Brooks and Hopson were part of last week’s celebration as Cooper Green observed 50 years of taking care of an underserved population

Construction on a new state-of-the-art medical clinic should begin this winter on the site of the former Cooper Green parking deck, which was demolished earlier this year. The new five-story building will be 207,000 square feet with an overall estimated cost of $120 million.

David Randall (UAB/Provided Photo)

David Randall, chief strategy officer for the UAB Health System and board president and CEO of the Cooper Green Mercy Health Services Authority, said employees have been key to the hospital’s success and that will be important as Cooper Green moves forward.

“We have such a dedicated group of employees,” he said. “Obviously, health care is a difficult environment to work with. Cooper Green is focused on a key patient population that are somewhat underserved and so it really is a passion for our employees to help these patients.”

Along with the employees the new clinic will also bring “some of the history of the past, whether it’s pictures, bricks from the patio, we want to make sure that we actually honor the past and the history that is Cooper Green in the new clinic. I think that’s important because it’s been just an institutional legacy for the community and has really provided care for those who perhaps had very few or any other options. I think that’s critically important that we continue that.”

Raegan Durant, M.D., medical director for Cooper Green, said the new building, will provide an opportunity to provide care and a customized space to meet needs.

“We will be offering services to our patients in the new facility in a more patient-centered manner than we have previously been able to offer in our current building,” said Durant. “But patients will also continue to see familiar faces among our staff. We will blend the best of the past 50 years of service with the benefits the new facility will bring, as we look forward to the next 50 years of caring for our patients.”

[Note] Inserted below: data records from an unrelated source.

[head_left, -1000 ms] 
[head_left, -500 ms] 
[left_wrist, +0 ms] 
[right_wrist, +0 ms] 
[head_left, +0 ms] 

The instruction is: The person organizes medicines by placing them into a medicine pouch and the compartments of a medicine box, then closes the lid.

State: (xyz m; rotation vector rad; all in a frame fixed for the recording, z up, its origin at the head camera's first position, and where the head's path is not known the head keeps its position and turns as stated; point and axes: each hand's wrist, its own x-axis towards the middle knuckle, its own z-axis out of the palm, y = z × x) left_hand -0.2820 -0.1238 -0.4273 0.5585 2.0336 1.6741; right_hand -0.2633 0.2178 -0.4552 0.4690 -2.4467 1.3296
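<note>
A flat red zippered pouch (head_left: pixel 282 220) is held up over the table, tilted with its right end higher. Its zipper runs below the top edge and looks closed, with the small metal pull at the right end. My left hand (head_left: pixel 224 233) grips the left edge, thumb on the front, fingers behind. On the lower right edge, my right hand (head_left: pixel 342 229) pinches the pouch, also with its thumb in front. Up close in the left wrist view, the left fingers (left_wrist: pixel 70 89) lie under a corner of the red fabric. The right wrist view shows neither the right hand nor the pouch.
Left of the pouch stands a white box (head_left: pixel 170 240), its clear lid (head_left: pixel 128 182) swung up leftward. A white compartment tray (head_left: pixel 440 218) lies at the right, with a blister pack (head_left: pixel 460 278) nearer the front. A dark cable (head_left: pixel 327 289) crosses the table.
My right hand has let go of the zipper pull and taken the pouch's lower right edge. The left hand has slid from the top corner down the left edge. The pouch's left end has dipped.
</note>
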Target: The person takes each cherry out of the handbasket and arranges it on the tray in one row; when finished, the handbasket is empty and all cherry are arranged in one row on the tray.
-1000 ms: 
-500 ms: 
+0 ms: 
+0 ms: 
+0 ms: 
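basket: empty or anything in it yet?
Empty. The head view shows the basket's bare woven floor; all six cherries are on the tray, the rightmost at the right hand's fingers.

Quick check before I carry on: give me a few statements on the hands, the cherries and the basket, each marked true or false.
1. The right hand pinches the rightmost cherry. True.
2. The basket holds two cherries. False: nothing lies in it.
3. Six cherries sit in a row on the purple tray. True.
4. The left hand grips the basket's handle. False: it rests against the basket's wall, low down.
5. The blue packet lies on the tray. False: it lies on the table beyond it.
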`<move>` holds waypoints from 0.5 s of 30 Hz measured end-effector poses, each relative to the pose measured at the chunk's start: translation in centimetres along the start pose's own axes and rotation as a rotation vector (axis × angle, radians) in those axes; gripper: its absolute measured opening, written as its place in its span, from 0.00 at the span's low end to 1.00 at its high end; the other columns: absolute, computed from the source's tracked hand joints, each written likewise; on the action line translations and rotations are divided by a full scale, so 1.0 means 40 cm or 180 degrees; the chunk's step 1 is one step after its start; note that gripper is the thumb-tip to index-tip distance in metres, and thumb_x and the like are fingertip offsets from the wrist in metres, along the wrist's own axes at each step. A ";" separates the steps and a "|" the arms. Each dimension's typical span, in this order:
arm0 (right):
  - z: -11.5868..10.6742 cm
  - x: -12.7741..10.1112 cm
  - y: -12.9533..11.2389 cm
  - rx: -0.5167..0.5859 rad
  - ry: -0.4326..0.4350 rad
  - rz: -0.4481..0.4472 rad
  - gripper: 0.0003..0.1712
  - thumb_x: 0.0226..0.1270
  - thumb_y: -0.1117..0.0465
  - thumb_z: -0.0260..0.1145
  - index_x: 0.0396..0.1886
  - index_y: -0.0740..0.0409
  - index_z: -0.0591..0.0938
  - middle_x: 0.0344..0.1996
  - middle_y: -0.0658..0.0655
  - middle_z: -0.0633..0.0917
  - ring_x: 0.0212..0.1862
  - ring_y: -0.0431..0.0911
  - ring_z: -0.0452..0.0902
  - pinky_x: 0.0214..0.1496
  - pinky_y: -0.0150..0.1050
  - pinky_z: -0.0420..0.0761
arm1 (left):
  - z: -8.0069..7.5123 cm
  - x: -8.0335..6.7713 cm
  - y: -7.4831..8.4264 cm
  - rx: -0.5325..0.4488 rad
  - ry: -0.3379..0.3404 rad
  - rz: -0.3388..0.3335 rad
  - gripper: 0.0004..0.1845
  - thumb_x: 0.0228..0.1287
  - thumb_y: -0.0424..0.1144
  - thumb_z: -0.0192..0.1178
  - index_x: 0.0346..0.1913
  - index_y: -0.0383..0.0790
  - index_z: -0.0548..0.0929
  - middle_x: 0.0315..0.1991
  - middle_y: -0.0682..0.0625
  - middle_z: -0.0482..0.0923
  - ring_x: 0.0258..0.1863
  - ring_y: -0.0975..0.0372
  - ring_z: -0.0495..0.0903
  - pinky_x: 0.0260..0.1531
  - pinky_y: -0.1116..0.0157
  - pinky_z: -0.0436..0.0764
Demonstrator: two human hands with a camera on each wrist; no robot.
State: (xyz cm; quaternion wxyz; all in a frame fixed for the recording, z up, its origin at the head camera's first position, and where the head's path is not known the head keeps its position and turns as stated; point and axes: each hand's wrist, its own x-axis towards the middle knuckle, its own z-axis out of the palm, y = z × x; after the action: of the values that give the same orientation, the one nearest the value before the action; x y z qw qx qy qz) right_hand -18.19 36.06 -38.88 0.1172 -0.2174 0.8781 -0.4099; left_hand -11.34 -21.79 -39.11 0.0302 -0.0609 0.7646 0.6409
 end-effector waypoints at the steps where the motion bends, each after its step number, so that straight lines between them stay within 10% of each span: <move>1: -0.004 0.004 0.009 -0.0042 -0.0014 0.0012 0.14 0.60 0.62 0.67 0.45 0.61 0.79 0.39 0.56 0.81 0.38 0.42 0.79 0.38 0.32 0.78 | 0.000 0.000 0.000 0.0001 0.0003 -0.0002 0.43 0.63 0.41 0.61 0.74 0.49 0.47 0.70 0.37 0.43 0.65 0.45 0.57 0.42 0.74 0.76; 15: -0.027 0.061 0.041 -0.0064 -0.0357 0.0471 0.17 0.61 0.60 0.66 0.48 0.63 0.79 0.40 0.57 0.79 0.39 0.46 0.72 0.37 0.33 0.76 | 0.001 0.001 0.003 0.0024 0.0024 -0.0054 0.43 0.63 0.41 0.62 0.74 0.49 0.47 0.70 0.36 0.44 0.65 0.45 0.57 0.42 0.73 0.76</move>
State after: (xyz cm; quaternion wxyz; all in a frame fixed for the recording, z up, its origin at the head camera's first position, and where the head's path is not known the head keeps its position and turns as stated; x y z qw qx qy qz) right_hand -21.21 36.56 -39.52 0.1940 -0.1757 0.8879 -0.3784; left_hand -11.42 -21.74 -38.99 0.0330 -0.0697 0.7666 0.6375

Reagan Durant, M.D. (UAB/Provided Photo)

He added, “We recognize that we are outliving the utility of our current space. So, we’re dedicated and committed and investing in their care by building a new building, which I hope that patients enjoy the practical aspects of being in that building. But I hope they also understand that it is also a sign of our commitment to ensure that there will be another 50 years and more of care provided to similar populations here and services.”

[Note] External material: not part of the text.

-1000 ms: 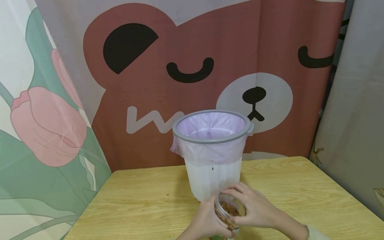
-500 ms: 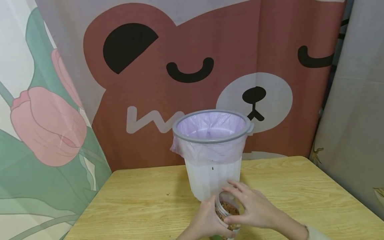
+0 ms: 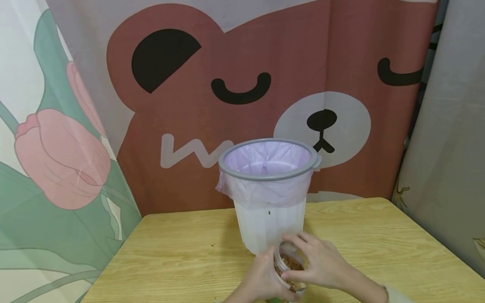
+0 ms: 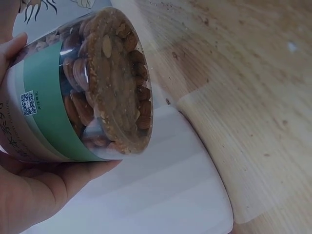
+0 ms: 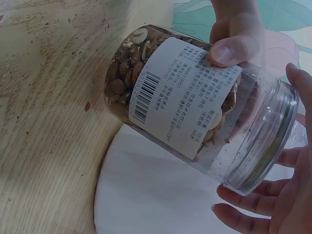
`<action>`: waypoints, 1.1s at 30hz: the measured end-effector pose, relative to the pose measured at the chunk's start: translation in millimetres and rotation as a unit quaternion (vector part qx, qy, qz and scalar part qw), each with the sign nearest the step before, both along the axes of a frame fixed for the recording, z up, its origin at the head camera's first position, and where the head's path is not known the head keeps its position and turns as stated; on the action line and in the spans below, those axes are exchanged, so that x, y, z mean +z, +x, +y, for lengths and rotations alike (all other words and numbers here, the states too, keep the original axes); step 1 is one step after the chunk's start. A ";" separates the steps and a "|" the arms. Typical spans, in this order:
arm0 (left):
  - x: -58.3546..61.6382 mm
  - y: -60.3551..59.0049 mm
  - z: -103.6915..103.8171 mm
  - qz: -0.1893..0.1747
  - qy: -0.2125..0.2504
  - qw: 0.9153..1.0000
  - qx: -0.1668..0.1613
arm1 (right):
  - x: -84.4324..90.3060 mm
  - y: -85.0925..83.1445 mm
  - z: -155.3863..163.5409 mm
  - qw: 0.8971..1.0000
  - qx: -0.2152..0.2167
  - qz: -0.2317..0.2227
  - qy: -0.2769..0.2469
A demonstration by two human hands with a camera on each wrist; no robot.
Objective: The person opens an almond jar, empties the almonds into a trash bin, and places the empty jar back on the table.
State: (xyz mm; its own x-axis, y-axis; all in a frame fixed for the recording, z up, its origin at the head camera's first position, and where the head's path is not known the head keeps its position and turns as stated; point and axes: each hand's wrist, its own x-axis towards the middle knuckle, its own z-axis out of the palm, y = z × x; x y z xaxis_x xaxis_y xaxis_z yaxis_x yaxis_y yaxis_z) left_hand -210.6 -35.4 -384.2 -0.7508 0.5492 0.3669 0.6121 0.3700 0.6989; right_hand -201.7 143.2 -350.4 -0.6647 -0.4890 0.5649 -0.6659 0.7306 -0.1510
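A white bin [image 3: 270,223] lined with a purple bag [image 3: 265,168] stands on the wooden surface [image 3: 182,261], its liner showing nothing inside from the head view. Just in front of it, a person holds a clear plastic jar [image 5: 190,105] of brown nuts [image 4: 109,80] tilted above the surface, base toward the wood and mouth toward the right hand. The left hand [image 3: 261,280] grips the jar round its labelled body, its thumb [image 5: 231,48] pressed on the white label [image 5: 183,100]. The right hand [image 3: 322,265] cups the lid [image 5: 265,141], its fingers [image 5: 243,219] curled loosely round the rim, closing on the cap. The lid appears to sit on the jar, so the opening looks under way rather than finished; nothing has been tipped into the bin, and most of the work seems left. The jar lies between both palms, just beside the bin wall.
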 end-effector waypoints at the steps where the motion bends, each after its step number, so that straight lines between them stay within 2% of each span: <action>1: 0.0 0.0 0.0 0.000 0.000 1.000 0.001 | 0.0 0.0 0.2 1.000 0.002 -0.001 0.000; 10: -1.1 -1.7 -0.4 -0.002 0.005 1.000 -0.019 | -1.9 -0.1 2.0 1.000 0.030 0.003 0.003; 17: -3.1 -2.6 -0.9 -0.014 0.015 0.999 -0.030 | -3.1 -2.0 2.7 0.997 0.082 -0.003 -0.007; 23: -3.8 -2.8 -0.9 0.000 0.013 1.000 -0.023 | -3.2 -2.4 3.5 0.992 0.121 0.012 -0.012; 27: -2.4 -2.7 -0.6 -0.001 0.010 1.000 -0.020 | -3.3 -2.0 4.5 0.994 0.110 0.020 0.001; 30: -1.5 -2.5 -0.4 -0.014 0.013 1.000 -0.021 | -3.7 -2.5 5.3 0.996 0.089 0.025 0.012; 33: -1.6 -2.6 -0.1 -0.011 0.013 1.000 -0.021 | -4.0 -3.6 5.2 0.997 0.065 0.032 0.009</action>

Those services have increased because of Cooper Green’s partnership with University of Alabama at Birmingham. Since becoming a Healthcare Authority in 2020, an affiliate of The University of Alabama of Birmingham Medicine, Cooper Green can leverage the resources at UAB to improve care, Durant said, “But then I think also increasingly, there are lessons to be learned at Cooper Greene that may inform the perspective on care of the underserved at UAB … And I think that there are some things that we can contribute to the broader care to serve not only at UAB, but quite frankly, in the broader community in Birmingham and beyond.

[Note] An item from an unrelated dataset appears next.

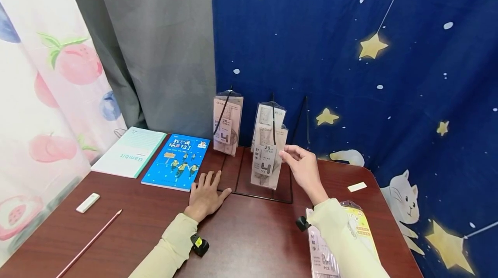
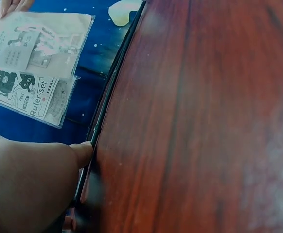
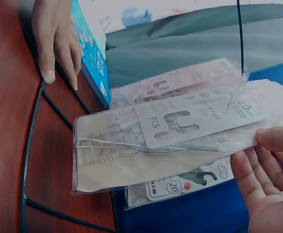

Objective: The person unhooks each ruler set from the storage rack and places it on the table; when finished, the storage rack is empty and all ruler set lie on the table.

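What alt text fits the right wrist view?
The right hand pinches the edge of a clear ruler-set packet, with another packet behind it. The left hand rests flat on the dark red table by the black wire rack base and a blue book.

Clear plastic packet of rulers with a pale card label reading 20 cm, hanging upright from a thin black wire hook at frame centre, upper right edge pinched between fingertips, lower end just above the dark wire base, another packet hanging behind it
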A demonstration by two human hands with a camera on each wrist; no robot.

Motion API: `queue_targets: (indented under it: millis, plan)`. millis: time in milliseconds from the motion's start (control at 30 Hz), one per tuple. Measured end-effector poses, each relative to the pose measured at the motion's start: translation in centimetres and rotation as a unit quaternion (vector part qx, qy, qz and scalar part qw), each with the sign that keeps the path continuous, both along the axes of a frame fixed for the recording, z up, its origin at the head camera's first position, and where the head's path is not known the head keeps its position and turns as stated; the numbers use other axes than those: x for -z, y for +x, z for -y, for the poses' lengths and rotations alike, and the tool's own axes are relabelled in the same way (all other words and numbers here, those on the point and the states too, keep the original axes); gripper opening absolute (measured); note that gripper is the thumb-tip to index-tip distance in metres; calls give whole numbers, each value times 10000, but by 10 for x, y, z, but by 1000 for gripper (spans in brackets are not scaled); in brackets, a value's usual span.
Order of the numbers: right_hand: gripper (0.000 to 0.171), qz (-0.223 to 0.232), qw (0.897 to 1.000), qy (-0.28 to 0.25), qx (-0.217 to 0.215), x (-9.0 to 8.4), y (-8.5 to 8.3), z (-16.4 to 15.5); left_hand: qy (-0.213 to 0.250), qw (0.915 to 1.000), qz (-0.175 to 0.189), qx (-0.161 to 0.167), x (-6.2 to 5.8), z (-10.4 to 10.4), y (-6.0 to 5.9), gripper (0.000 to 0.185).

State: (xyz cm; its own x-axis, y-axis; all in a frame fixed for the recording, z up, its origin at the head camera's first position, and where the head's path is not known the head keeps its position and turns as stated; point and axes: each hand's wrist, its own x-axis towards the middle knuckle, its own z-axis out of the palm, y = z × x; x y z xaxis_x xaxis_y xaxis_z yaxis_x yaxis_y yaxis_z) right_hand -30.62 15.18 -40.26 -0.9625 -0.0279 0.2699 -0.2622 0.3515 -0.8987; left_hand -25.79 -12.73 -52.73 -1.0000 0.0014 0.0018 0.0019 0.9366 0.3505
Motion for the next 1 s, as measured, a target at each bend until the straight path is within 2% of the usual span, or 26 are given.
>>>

Cooper Green’s 50th anniversary is a feat in of itself, Durant said. “Think about how tenuous health care organization sometimes can be. We’ve seen health care organizations come and go. Some are subsumed by larger organizations. But Cooper Green has managed to continue to provide care and to thrive for 50 years … there’s been a dramatic evolution in that landscape of health care, not just locally, but globally. And the fact that Cooper Green has been able to adapt at each juncture, along that timeframe, I think is remarkable.”

Cooper Green will continue to operate as normal as an outpatient clinic at 1515 6th Avenue South. Urgent care is open from 9 a.m. to 6 p.m. and clinics are open from 8 a.m. to 5 p.m. To get connected with Cooper Green, call 205-930-3377.

Updated at 9:40 a.m. on 9/30/2022 to correct a spelling.